I knew something was going to happen. It was inevitable.
Too many people used the "Q" word at the beginning of shift. The fools. Jinxed us all.
And I was sent to 2 house. The "Q"-est house on the camp, pretty much. Something had to happen.
And I was already stiff and sore when I got there today.
As luck would have it, I had decided that yesterday I would finish the painting I needed to do at home. Just one more room to go and it would be done. Those hideous pink walls would vex me no more.
But it took coat after coat (four in all) to cover the color. I spent the day cutting in and rolling, moving on cutting in and rolling, moving on, cutting in and rolling. All around the room over and over again. I actually ran out of steam and left one coat undone. I will probably do it this weekend.
All of that up and down the step stool and bending over to cut in the bottom and reaching with the roller got to me. Woke up this morning stiff and sore. Thought about doing a mile on the treadmill and decided against it. I was too sore.
Got to work and kept going out to the picnic table out front and stretching, trying to get my legs and back to unkink and relax some. I finally got a bit unwound when.....
I hear Windows on the radio...
"garble garble in the Hive! C-wing!" Uh oh. He sounds excited. I start moving towards the door. "Little B! Let me out!" He pops the door and I start heading for the turnstile. Then I hear it.
"10-5! In the Hive! C-wing!"
They had just opened the yards and all of the inmates are trying to get through the turnstile to go out to the yard. I'm running towards a knot of them.
"Make a hole!" I yell.
They have no idea what "make a hole" means.
"Get the Frack out of my way!"
They get it that time and move. I almost brain the last guy through the turnstile with the bars as I blow through.
Haul butt down the walk, just as fast as I can. There's another cluster of inmates coming out of 3 and 4 house. They are all just standing there in the middle of the walk looking down at the Hive and wondering why everybody is running and not looking behind them.
I yell "MOVE!" and lower my shoulder to plow through them just in case they don't understand.
They move just in time. I'm so surprised I almost stumbled. Stupid inmates.
I get down there and into the wing as I hear "10-6 the 10-5!" Aw... hell.
It's over already.
I see Sgt Bumblebee come out of the cell wiping his face. Uh-oh. No, wait. It's just pepper spray. He must have gotten a faceful. I'm almost glad I wasn't faster. Been quite a spell since I was sprayed last. Not real eager to do it again anytime soon.

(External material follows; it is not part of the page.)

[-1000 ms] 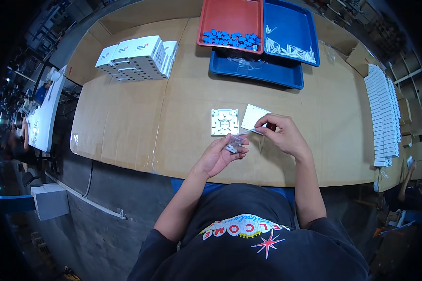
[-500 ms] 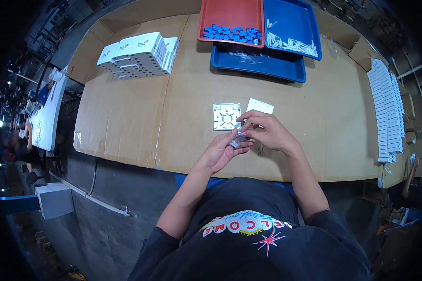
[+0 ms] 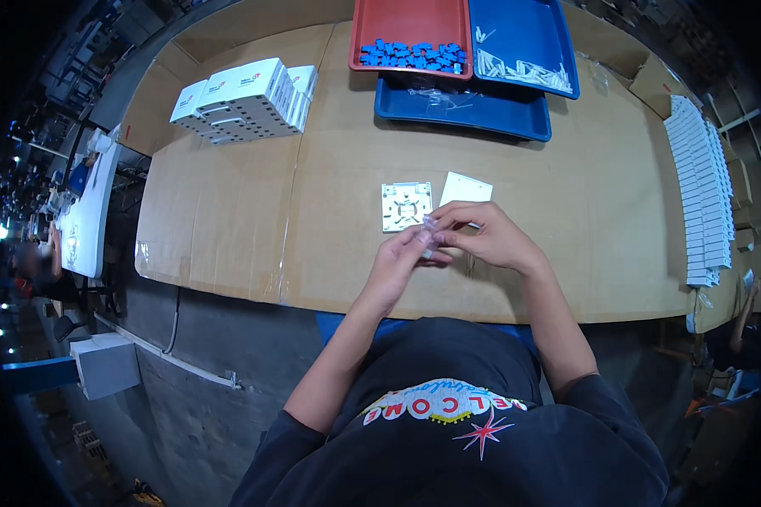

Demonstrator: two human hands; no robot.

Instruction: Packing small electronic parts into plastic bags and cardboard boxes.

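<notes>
Between both hands is a small clear plastic bag (image 3: 429,225) with whitish contents, mostly covered by fingers. My left hand (image 3: 400,255) pinches it from the left, thumb on top. My right hand (image 3: 486,240) grips its upper end with thumb and fingertips. Just beyond my left fingers, a square white plastic box base (image 3: 406,207) lies with its inside facing up, showing dark curved clips. A flat white cover (image 3: 468,188) rests beside it, partly hidden behind my right hand.
At the back stand a red tray (image 3: 410,21) of blue clips, a blue tray (image 3: 524,34) of white tubes, and a lower blue tray (image 3: 461,122) holding clear bags. White boxes (image 3: 245,97) are stacked at left; a long row of white panels (image 3: 700,194) lines the right edge.
My left hand has moved slightly up, and its fingers now cover more of the bag. Both hands are closer together at the bag's upper end.
</notes>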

Turns out it wasn't much. Some knucklehead who thinks he's a bada*s and is transferring to a C-5 camp in the morning decided to get froggy during a cell search. He turned and lunged towards Chucky and Windows. Sgt Bumblebee hosed him down (dosing himself in the process) and the knucklehead was introduced to COI Concrete. End of story.

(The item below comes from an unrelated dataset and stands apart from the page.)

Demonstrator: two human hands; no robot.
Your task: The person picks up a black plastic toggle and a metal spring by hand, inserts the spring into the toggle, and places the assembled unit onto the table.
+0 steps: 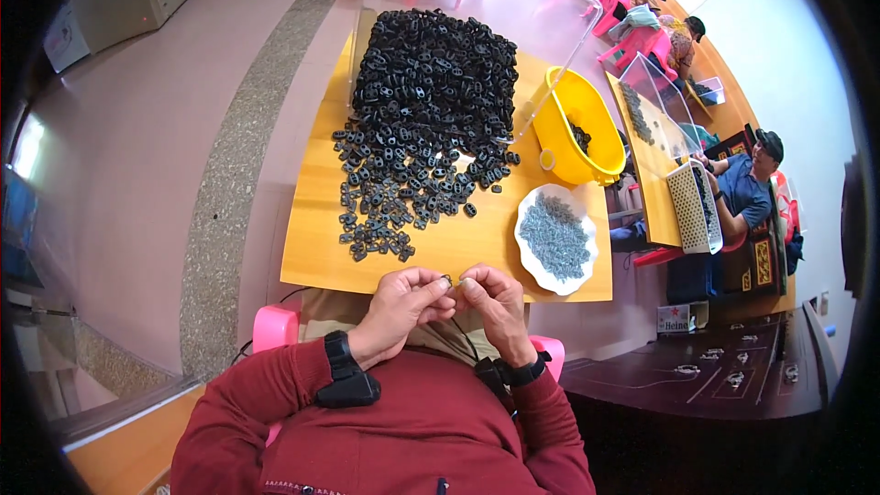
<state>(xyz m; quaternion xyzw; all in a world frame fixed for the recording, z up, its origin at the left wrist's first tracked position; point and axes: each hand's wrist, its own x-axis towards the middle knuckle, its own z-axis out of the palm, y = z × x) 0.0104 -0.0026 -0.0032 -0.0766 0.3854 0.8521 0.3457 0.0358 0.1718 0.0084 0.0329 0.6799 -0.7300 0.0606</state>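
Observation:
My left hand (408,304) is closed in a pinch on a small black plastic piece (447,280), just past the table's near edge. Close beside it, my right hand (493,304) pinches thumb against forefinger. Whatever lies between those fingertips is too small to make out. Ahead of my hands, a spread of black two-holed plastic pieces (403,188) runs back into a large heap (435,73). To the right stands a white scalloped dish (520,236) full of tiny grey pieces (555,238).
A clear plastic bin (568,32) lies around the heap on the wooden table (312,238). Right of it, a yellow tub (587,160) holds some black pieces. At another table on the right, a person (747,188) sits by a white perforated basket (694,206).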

But lawsy lawsy! I could have done without that run. It was a real good thing that I had needed to stretch so badly at the beginning of shift. I guess I should do that every day, just in case.
When I finally plodded my sorry butt back up to the house, I really really needed a nap. Between the adrenaline dump and the run I was done in. Couldn't have a nap, but I sure wanted one.
I guess I best get back into my routine on the treadmill in the mornings.
Hopefully that will be all of the excitement for the week. Next week, I'm going on vacation.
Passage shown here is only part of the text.